*RECORDED INFORMATION*:
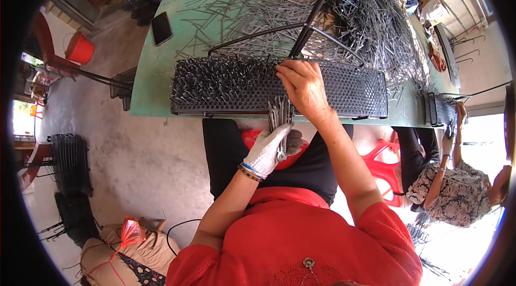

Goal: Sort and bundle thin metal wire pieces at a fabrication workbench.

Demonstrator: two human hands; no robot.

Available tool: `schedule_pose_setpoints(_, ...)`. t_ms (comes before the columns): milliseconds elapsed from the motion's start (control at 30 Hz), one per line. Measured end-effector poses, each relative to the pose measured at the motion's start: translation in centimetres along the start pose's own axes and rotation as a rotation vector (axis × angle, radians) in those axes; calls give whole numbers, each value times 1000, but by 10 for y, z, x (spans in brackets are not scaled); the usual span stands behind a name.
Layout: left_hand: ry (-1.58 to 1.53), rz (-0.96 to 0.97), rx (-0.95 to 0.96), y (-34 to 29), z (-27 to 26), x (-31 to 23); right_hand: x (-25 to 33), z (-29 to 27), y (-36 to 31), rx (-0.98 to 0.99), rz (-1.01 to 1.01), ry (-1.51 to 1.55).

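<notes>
My left hand [267, 150], in a whitish knit glove with grey fingertips, is closed around an upright bundle of thin metal rods [278, 115] below the rack's near edge. A long black perforated metal rack [352, 90] lies along the table edge. Many dark rods [217, 79] stand in the holes of its left half; the right half shows bare holes. My bare right hand [305, 86] is closed in a pinch over the rack's middle, at the border of the filled part. What its fingertips hold is too small to make out.
The green table [156, 79] bears a large heap of loose rods [371, 23] and a phone [161, 29]. A black frame bar [309, 25] rises from the rack. A co-worker [457, 189] handles another rack [442, 110] at the right. Dark racks [70, 165] stand at left.
</notes>
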State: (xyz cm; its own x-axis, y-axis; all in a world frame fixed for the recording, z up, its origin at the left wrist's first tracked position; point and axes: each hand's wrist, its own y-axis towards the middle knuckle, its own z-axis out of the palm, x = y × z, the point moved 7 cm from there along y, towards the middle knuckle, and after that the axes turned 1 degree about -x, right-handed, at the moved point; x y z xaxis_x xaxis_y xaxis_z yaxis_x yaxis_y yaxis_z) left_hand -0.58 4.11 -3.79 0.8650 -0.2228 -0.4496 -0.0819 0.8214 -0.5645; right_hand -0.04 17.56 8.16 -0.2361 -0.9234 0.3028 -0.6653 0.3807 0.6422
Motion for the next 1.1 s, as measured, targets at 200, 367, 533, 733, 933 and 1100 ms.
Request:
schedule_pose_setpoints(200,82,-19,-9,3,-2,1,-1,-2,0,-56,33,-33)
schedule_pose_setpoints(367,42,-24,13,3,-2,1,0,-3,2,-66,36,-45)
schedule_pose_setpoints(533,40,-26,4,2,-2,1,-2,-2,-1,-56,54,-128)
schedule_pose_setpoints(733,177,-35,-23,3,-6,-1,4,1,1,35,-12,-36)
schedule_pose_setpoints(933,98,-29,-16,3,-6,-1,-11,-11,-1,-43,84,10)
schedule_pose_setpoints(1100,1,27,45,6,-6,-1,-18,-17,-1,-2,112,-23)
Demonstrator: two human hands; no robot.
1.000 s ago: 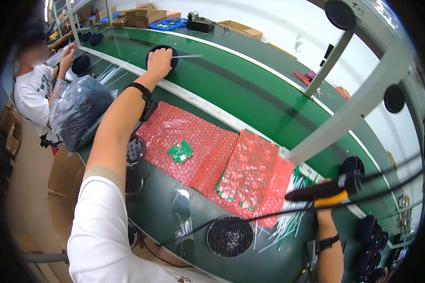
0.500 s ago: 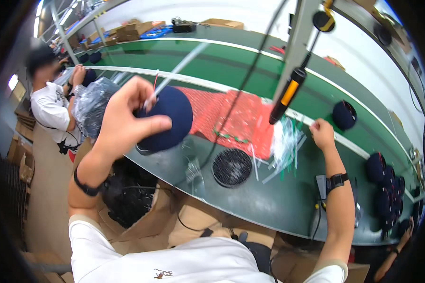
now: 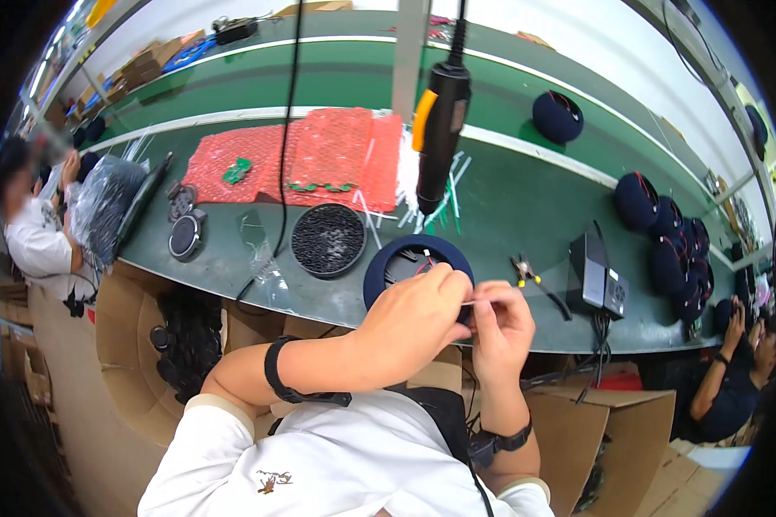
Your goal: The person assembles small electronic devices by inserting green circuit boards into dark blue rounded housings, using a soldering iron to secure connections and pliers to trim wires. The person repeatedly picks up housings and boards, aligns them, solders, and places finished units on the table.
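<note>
A navy blue rounded shell [image 3: 375, 280] sits at the table's front edge, its open side up, with dark parts and a red wire inside. My left hand [image 3: 418, 319] is closed over its near rim, fingertips bent together; what they grip is hidden. Close beside it, my right hand [image 3: 502, 332] pinches a thin pale strip [image 3: 469, 303] between thumb and fingers. The strip runs across toward my left fingertips. Both hands partly cover the shell.
A yellow-and-black electric screwdriver [image 3: 440, 129] hangs over the table. A round tray of black screws [image 3: 328, 239], pink bubble wrap [image 3: 250, 164], pliers [image 3: 535, 280] and a black-grey box [image 3: 597, 274] surround the work. More navy shells [image 3: 668, 233] stand right. Co-workers sit at both sides.
My left hand has brought the navy shell from the left to the front of me, turned opening up. My right hand has come from the far right to join it. The view has swung right.
</note>
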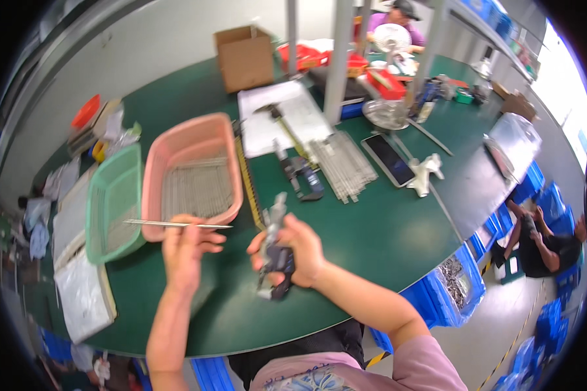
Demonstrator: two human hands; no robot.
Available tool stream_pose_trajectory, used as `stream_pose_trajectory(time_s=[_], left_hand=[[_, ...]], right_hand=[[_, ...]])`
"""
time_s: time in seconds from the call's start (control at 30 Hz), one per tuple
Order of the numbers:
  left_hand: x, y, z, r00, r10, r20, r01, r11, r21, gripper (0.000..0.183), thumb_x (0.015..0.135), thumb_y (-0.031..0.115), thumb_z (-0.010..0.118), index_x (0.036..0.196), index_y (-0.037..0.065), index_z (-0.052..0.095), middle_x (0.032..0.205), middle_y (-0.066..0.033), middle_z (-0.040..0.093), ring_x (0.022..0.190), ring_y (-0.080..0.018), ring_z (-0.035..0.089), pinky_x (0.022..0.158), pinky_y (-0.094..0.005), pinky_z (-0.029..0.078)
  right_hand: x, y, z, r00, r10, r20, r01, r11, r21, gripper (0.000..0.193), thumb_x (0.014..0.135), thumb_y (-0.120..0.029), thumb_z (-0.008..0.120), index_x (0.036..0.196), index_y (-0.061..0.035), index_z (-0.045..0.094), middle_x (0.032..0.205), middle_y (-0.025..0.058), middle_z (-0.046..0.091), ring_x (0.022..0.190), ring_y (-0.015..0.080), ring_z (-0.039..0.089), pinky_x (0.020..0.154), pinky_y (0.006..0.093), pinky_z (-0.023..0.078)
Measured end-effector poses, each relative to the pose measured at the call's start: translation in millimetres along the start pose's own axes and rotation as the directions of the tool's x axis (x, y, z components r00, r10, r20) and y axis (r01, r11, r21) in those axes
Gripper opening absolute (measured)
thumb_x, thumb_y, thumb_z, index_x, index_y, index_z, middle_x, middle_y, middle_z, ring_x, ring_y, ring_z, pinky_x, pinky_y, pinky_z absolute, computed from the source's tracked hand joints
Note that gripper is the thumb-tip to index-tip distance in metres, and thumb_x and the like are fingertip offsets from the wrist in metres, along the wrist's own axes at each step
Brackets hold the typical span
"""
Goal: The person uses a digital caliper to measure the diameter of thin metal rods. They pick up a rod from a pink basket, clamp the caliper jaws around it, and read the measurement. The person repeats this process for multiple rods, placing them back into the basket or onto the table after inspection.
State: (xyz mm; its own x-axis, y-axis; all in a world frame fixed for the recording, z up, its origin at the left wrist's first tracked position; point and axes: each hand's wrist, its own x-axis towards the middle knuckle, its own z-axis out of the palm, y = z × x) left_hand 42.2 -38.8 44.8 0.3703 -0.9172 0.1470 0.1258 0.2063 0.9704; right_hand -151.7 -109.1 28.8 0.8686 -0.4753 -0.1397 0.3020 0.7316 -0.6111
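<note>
Pink shirt (313,373), hand (304,253) gripping micrometer (281,259), green tabletop (372,238), pale wall (160,42)

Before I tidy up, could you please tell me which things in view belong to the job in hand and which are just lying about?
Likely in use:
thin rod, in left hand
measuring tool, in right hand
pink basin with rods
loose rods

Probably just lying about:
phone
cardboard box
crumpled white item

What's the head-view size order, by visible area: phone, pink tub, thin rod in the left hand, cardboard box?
1. Pink tub
2. Cardboard box
3. Phone
4. Thin rod, long but slim

Cardboard box is farther off; true size unsure.
</note>
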Motion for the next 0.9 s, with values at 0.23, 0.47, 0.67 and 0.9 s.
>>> stream_pose_trajectory(time_s=[0.23, 0.47, 0.67, 0.9], left_hand=[[-48, -30, 8, 0.983, -0.088, 0.158, 0.129, 0.955, -0.268, 0.016, 0.093, 0.022, 0.038, 0.097, 0.006, 0.037, 0.089, -0.0133, 0.052, 0.075, -0.0267, 0.063, 0.061, -0.0304, 0.054], [-53, -37, 3, 0.966, -0.155, 0.208, 0.2, 0.957, -0.211, 0.019, 0.092, 0.022, 0.04, 0.097, 0.005, 0.035, 0.092, -0.0139, 0.052, 0.079, -0.0261, 0.063, 0.064, -0.0303, 0.053], [-54, -36, 8, 0.961, -0.17, 0.218, 0.219, 0.949, -0.227, 0.018, 0.091, 0.02, 0.042, 0.096, 0.003, 0.036, 0.092, -0.0142, 0.052, 0.076, -0.0249, 0.063, 0.063, -0.0313, 0.054], [-55, -36, 10, 0.961, -0.174, 0.216, 0.215, 0.96, -0.181, 0.015, 0.092, 0.019, 0.04, 0.096, 0.004, 0.037, 0.089, -0.0147, 0.051, 0.073, -0.0236, 0.062, 0.062, -0.0324, 0.055]], right_hand=[[6, -2, -3, 0.968, -0.144, -0.205, 0.145, 0.989, -0.011, 0.065, 0.087, -0.054, 0.017, 0.086, 0.0005, 0.052, 0.068, 0.0149, 0.055, 0.038, 0.0195, 0.044, 0.037, 0.0284, 0.039], [7, 0, -2, 0.979, -0.084, -0.187, 0.083, 0.996, -0.011, 0.066, 0.088, -0.054, 0.017, 0.085, 0.0016, 0.053, 0.068, 0.0143, 0.056, 0.038, 0.0181, 0.044, 0.038, 0.0279, 0.039], [6, 0, -2, 0.975, -0.092, -0.204, 0.088, 0.996, -0.028, 0.061, 0.088, -0.051, 0.019, 0.085, -0.0002, 0.052, 0.068, 0.0149, 0.054, 0.035, 0.0166, 0.041, 0.034, 0.026, 0.039], [7, 1, -1, 0.98, -0.091, -0.175, 0.09, 0.996, -0.014, 0.063, 0.088, -0.052, 0.02, 0.086, 0.0011, 0.052, 0.069, 0.0148, 0.055, 0.035, 0.0165, 0.042, 0.034, 0.0257, 0.04]])
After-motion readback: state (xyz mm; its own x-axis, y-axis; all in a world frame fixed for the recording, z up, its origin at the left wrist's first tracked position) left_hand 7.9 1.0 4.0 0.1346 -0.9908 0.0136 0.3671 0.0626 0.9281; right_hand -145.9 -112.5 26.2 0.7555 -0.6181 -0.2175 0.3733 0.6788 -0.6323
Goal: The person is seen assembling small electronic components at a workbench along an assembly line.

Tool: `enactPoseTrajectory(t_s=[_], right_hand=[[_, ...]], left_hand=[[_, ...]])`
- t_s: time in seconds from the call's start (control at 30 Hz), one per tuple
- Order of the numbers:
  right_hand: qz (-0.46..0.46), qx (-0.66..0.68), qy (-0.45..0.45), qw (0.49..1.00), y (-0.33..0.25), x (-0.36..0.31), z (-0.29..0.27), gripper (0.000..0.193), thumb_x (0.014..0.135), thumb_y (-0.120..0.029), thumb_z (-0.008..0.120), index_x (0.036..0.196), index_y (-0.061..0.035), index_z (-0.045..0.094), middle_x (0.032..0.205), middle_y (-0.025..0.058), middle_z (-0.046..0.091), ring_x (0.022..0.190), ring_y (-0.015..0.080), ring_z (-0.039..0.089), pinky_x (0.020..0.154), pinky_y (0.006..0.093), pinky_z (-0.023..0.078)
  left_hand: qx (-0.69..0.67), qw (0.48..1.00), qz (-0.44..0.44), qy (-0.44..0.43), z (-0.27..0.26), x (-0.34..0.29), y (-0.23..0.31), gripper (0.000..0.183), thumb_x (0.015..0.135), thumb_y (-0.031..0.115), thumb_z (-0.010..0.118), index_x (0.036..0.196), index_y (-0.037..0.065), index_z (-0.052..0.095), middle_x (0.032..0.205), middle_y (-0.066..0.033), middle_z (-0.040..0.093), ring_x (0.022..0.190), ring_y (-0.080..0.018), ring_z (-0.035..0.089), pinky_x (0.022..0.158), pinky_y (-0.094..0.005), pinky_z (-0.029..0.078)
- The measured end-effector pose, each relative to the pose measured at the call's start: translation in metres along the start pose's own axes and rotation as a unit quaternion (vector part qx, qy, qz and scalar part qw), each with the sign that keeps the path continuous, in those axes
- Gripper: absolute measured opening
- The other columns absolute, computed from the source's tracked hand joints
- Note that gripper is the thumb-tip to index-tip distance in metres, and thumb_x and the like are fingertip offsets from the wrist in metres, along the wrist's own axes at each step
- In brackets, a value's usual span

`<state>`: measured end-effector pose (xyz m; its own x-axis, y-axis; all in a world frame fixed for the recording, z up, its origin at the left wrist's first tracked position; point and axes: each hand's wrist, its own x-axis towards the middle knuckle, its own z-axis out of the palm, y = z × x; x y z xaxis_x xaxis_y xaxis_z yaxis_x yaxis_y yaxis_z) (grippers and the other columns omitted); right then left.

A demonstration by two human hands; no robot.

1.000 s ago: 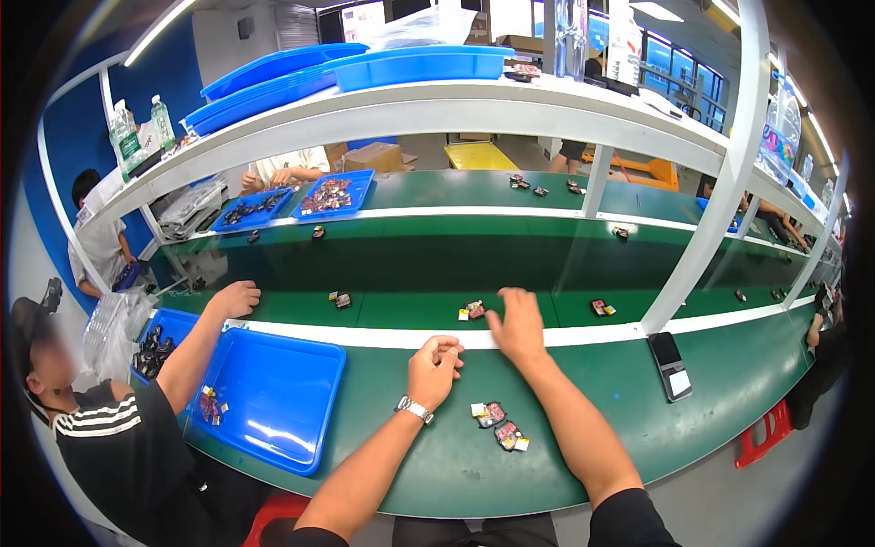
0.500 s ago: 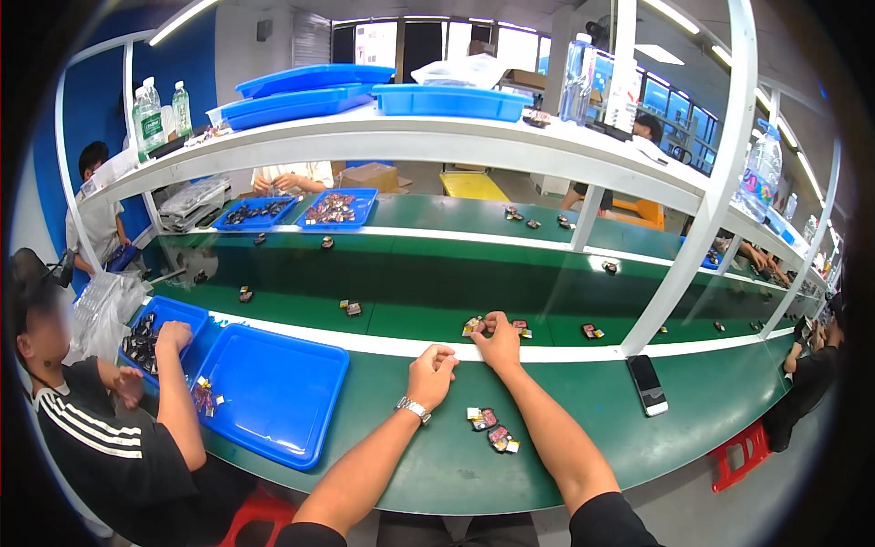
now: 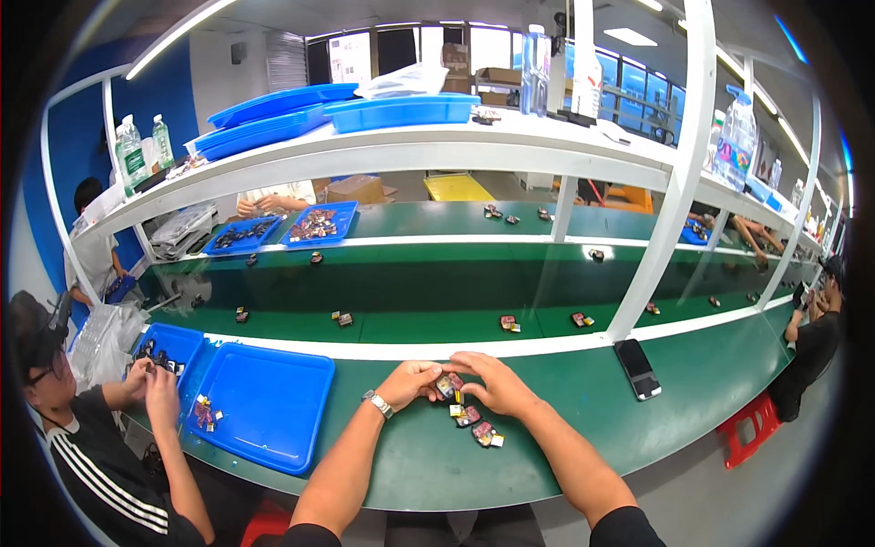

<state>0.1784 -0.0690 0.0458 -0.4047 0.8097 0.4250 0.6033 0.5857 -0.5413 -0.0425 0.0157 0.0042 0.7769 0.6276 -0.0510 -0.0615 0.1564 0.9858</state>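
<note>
My left hand [image 3: 410, 385], a metal watch on its wrist, and my right hand [image 3: 499, 385] meet above the green bench. Between them is a small dark piece [image 3: 447, 387] with a reddish face and yellow bits, perhaps an electronic part. Fingers of both hands curl around it and partly cover it. Just nearer to me, two similar pieces lie on the bench: one piece with a pale yellow tab [image 3: 468, 417] and another piece with a whitish tab [image 3: 488, 435].
A blue tray [image 3: 314, 410] with a few pieces stands left, beside a co-worker [image 3: 100, 447] handling dark parts. A phone [image 3: 637, 369] lies right, by a white post [image 3: 670, 182]. Beyond a white ledge, more pieces [image 3: 509, 323] sit on a green belt [image 3: 428, 319]. A shelf [image 3: 383, 153] spans above.
Both hands have come back from the far ledge toward me, bringing a small piece over the bench. The view has shifted slightly. The co-worker's hands have come together around a part.
</note>
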Motion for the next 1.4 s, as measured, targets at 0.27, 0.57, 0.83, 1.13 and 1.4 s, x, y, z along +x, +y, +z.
enactPoseTrajectory(t_s=[0.27, 0.57, 0.83, 1.13, 1.4], right_hand=[[0.04, -0.007, -0.005, 0.999, -0.002, 0.0, 0.0, 0.066, 0.083, -0.003, 0.064, 0.144, -0.0117, 0.038, 0.136, 0.014, 0.053, 0.124, 0.0334, 0.049, 0.104, 0.0417, 0.042], [-0.011, -0.077, 0.12, 0.99, -0.003, -0.003, 0.015, 0.041, 0.083, -0.008, 0.067, 0.123, -0.0119, 0.061, 0.122, 0.0102, 0.059, 0.112, 0.0293, 0.056, 0.092, 0.0383, 0.049], [-0.016, -0.063, 0.108, 0.992, 0.004, -0.001, 0.02, 0.012, 0.081, -0.009, 0.068, 0.092, -0.0079, 0.065, 0.121, 0.0091, 0.058, 0.11, 0.0286, 0.056, 0.089, 0.0379, 0.05], [0.013, -0.024, 0.124, 0.992, 0.01, -0.002, 0.026, 0.008, 0.081, -0.009, 0.068, 0.089, -0.0073, 0.069, 0.119, 0.0083, 0.06, 0.112, 0.0281, 0.055, 0.092, 0.0381, 0.048], [0.053, 0.006, 0.125, 0.991, 0.008, -0.001, 0.028, 0.009, 0.082, -0.012, 0.066, 0.089, -0.0073, 0.069, 0.119, 0.0077, 0.061, 0.115, 0.0272, 0.054, 0.095, 0.0383, 0.047]], left_hand=[[-0.054, 0.998, -0.03, 0.008, 0.014, -0.004, 0.006, 0.04, 0.102, 0.026, 0.048, 0.134, 0.003, 0.05, 0.113, -0.0119, 0.063, 0.091, -0.0184, 0.067, 0.077, -0.0279, 0.058], [-0.082, 0.993, 0.007, 0.085, 0.023, -0.004, 0.006, 0.031, 0.101, 0.011, 0.045, 0.131, 0.004, 0.047, 0.118, -0.0127, 0.06, 0.104, -0.0223, 0.064, 0.091, -0.0349, 0.056], [-0.096, 0.993, 0.019, 0.073, 0.028, 0.0, 0.0, 0.026, 0.1, 0.007, 0.046, 0.125, 0.004, 0.047, 0.117, -0.0112, 0.059, 0.11, -0.0217, 0.061, 0.096, -0.0388, 0.054], [-0.089, 0.995, 0.04, 0.035, 0.028, -0.001, 0.002, 0.031, 0.095, 0.001, 0.05, 0.126, 0.003, 0.046, 0.121, -0.0118, 0.058, 0.113, -0.0208, 0.059, 0.099, -0.0376, 0.052], [-0.078, 0.996, 0.041, 0.028, 0.025, -0.001, -0.002, 0.035, 0.093, -0.004, 0.05, 0.126, 0.004, 0.046, 0.124, -0.0105, 0.057, 0.115, -0.0189, 0.057, 0.1, -0.0368, 0.05]])
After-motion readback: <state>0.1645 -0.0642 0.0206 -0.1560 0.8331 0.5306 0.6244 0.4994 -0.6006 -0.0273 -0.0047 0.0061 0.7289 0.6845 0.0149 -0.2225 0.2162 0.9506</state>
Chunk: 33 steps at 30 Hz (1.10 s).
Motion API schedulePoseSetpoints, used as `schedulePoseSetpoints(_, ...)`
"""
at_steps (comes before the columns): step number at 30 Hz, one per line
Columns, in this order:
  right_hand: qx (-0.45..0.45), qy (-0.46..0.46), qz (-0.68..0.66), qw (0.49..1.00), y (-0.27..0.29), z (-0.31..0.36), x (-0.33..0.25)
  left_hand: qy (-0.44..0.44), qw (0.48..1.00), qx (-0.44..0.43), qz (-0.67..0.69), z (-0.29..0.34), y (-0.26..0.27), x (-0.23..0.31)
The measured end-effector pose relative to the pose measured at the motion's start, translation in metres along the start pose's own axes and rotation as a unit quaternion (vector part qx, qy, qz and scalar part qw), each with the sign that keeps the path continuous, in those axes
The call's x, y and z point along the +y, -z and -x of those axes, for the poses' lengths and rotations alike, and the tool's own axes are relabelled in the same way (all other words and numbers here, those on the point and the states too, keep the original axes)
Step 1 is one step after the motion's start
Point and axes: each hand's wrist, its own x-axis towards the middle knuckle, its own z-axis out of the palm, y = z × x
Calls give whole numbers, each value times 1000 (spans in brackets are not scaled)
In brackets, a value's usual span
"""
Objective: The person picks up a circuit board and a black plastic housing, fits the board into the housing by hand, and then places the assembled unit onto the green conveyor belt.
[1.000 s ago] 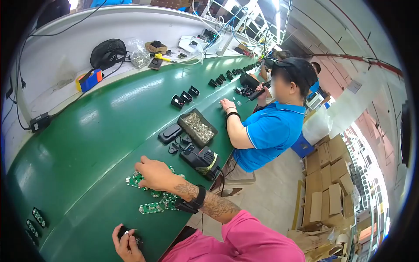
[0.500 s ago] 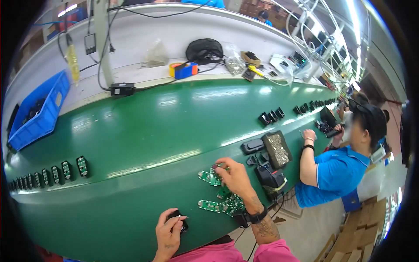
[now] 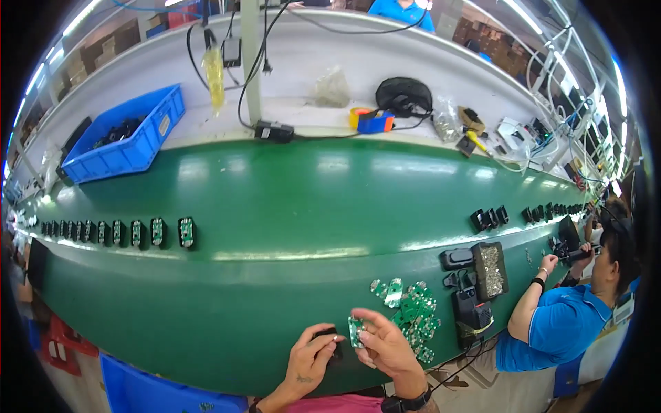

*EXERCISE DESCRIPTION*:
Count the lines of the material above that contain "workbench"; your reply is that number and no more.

*TASK RESULT*:
2